= 1974 Trust Territory of the Pacific Islands Constitutional Convention election =

Constitutional Convention elections were held in the Trust Territory of the Pacific Islands on 4 June 1974. Voters elected 42 members of a constitutional convention that would draw up a proposed constitution for an independent Micronesian state.

==Background==
The TTPI Congress approved legislation for the convention in March 1974; the bill was subsequently signed into law by Deputy High Commissioner Peter Tali Coleman.

It was opposed by the Marshall Islands, whose District Legislature passed a resolution opposing participation in the convention in April. As a result, only ten candidates contested the nine seats in the Marshall Islands, with two seats having no candidates.

==Results==
Only one woman, Mary Lanwi, was elected to the Convention.

==Aftermath==
Following the elections, Congress attempted to declare the elections in the Marshall Islands null and void. However, the move was vetoed by High Commissioner Edward E. Johnston.

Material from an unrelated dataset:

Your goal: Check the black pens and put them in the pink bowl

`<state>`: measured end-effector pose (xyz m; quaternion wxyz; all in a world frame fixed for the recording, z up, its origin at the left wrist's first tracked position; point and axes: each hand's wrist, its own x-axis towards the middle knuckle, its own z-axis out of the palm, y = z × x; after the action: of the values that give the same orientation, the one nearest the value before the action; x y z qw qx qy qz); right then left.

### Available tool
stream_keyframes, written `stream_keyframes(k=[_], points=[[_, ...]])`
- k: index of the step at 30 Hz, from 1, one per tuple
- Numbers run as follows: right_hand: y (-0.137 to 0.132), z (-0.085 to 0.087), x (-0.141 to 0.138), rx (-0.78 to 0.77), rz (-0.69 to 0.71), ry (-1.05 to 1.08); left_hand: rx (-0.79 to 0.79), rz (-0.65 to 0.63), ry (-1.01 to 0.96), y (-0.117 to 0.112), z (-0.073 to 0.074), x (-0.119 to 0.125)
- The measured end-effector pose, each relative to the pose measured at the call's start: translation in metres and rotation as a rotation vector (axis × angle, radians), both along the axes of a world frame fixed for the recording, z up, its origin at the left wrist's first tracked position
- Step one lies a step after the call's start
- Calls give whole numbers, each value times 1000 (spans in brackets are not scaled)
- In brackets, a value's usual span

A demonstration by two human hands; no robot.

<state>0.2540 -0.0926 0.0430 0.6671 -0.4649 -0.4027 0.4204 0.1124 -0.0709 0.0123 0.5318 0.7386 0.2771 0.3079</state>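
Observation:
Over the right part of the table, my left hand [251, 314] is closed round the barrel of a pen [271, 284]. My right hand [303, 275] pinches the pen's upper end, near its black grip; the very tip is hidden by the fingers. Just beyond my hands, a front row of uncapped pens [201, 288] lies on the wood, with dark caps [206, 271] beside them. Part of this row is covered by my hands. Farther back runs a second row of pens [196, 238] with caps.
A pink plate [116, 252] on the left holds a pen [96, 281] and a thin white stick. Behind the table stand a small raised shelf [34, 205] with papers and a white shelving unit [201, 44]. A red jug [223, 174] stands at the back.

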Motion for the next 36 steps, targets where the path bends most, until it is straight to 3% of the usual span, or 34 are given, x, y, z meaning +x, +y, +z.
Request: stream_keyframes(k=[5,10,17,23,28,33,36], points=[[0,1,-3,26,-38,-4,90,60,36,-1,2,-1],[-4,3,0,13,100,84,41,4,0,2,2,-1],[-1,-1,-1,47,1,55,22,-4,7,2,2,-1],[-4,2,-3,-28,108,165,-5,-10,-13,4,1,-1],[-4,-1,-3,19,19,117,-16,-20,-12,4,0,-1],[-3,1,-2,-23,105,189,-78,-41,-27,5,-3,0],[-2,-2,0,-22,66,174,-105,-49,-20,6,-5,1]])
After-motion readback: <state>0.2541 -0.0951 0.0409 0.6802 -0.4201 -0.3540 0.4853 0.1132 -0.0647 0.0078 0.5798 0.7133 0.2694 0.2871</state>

Held in Saipan, the Convention began on 12 July 1975 and lasted until 8 November. Tosiwo Nakayama was elected president of the convention.

Delegates drafted a constitution with 16 articles, providing for a unicameral legislature with each district electing one member for a four-year term and a number of representatives for two-year terms depending on their population. A president and vice president would be selected from the members serving four-year terms.